- [What is needed]
Go through the lines below and tally each one holding "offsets". Write only the total.

Excerpts from a dataset:
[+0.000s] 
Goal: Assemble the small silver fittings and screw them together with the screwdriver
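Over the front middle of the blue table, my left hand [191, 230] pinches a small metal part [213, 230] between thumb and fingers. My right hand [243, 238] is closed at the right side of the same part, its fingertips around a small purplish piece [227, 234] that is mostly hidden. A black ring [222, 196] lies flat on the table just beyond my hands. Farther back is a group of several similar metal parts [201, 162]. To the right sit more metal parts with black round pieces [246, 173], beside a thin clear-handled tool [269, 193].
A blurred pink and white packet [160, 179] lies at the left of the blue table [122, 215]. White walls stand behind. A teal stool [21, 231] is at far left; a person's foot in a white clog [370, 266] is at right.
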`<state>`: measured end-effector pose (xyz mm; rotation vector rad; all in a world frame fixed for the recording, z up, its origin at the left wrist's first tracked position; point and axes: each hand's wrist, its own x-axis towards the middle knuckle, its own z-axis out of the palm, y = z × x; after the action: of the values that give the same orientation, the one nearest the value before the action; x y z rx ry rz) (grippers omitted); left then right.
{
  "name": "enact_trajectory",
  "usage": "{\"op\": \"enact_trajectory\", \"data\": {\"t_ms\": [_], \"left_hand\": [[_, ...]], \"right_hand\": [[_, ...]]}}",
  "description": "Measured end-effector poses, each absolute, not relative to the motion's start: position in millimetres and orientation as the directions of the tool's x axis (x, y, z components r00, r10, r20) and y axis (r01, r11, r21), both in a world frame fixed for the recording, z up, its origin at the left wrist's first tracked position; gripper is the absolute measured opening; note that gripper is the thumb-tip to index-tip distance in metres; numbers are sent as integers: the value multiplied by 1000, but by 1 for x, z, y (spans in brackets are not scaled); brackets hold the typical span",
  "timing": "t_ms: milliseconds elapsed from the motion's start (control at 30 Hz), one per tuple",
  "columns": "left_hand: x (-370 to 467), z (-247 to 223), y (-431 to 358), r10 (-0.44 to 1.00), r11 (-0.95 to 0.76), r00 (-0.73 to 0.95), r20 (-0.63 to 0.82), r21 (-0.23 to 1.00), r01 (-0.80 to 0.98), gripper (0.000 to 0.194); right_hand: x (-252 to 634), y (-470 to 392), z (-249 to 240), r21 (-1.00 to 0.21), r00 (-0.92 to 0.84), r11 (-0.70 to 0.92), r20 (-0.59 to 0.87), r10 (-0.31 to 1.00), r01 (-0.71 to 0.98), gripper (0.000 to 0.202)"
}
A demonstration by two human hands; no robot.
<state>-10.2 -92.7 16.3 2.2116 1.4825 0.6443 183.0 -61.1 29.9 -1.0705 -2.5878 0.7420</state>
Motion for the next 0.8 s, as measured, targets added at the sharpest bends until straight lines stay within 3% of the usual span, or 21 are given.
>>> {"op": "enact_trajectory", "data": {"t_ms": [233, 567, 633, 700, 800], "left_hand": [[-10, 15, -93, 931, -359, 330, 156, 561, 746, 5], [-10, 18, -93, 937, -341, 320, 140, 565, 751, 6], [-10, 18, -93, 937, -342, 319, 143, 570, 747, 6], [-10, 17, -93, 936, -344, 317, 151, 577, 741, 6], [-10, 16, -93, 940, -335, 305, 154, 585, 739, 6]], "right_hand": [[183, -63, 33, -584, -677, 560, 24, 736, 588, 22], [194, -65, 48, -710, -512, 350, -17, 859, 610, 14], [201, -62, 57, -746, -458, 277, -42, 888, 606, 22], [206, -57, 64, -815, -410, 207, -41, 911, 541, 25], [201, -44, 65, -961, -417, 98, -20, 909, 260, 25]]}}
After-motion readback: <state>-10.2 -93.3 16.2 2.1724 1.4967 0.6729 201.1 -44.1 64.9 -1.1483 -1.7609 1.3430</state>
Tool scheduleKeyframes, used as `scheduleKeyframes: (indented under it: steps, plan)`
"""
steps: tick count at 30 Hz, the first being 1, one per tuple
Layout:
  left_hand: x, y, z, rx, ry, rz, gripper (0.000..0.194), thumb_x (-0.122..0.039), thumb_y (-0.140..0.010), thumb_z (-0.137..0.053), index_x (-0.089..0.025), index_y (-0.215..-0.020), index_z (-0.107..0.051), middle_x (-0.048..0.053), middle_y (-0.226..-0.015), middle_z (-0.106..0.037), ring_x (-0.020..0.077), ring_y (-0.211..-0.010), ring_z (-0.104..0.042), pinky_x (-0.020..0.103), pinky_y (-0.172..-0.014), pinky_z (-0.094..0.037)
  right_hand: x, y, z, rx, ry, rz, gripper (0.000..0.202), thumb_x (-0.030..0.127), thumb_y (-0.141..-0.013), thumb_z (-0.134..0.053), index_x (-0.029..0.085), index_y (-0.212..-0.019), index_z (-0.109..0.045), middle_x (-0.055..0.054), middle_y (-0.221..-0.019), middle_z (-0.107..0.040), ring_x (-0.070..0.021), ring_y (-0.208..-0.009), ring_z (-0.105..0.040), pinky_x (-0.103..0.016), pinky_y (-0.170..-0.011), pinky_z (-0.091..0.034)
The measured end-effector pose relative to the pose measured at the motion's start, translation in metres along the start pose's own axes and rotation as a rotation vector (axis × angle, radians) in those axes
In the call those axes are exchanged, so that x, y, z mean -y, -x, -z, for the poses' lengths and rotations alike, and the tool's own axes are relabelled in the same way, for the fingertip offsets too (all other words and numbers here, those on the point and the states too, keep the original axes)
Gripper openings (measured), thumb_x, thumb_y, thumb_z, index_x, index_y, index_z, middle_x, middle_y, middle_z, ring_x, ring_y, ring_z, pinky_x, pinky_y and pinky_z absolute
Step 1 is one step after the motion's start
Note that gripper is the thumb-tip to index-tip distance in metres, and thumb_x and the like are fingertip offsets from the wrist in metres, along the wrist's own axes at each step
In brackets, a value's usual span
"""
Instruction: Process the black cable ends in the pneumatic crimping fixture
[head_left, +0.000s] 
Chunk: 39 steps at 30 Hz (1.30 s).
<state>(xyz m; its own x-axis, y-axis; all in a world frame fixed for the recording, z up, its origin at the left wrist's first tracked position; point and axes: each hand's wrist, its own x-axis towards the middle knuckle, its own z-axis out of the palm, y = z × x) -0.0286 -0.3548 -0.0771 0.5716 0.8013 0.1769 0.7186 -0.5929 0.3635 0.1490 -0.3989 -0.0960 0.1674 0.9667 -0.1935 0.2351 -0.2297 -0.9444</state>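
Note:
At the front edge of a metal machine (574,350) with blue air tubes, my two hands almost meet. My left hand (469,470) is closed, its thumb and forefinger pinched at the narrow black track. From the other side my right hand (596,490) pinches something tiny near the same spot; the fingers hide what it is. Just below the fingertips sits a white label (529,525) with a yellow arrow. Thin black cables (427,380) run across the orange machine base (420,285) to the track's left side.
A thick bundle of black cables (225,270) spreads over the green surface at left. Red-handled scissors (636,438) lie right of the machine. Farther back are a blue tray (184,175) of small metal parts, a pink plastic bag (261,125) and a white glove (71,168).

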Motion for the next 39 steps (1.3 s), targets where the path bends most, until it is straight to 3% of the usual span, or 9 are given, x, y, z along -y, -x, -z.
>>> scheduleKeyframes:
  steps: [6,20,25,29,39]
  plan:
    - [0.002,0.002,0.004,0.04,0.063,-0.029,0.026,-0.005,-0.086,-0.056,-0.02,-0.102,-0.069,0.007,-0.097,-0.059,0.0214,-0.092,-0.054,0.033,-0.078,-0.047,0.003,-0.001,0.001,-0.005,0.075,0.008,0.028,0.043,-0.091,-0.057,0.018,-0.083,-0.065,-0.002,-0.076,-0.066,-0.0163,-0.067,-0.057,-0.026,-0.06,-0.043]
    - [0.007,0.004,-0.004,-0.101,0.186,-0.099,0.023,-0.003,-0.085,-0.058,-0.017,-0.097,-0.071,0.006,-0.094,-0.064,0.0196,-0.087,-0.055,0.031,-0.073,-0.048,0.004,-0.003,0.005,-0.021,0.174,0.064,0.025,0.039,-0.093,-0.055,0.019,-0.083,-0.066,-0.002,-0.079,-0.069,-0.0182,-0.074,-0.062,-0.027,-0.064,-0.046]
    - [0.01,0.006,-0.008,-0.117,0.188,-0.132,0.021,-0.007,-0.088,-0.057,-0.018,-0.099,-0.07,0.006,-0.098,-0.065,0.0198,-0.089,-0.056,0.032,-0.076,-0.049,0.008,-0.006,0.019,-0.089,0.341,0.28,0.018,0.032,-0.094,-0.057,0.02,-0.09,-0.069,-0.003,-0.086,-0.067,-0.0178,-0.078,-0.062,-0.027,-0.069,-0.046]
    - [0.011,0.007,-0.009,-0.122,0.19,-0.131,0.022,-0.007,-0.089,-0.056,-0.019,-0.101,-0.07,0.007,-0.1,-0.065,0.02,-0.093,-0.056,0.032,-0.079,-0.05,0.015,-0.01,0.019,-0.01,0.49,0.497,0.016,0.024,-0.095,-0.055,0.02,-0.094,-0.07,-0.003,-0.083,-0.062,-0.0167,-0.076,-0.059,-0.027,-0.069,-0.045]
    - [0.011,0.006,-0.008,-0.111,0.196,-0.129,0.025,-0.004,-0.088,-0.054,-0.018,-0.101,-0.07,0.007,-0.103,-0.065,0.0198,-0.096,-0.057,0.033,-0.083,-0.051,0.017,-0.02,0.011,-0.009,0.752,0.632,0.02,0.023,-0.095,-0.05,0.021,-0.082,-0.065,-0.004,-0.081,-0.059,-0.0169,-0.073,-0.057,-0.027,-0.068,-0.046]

- [Finished exercise]
2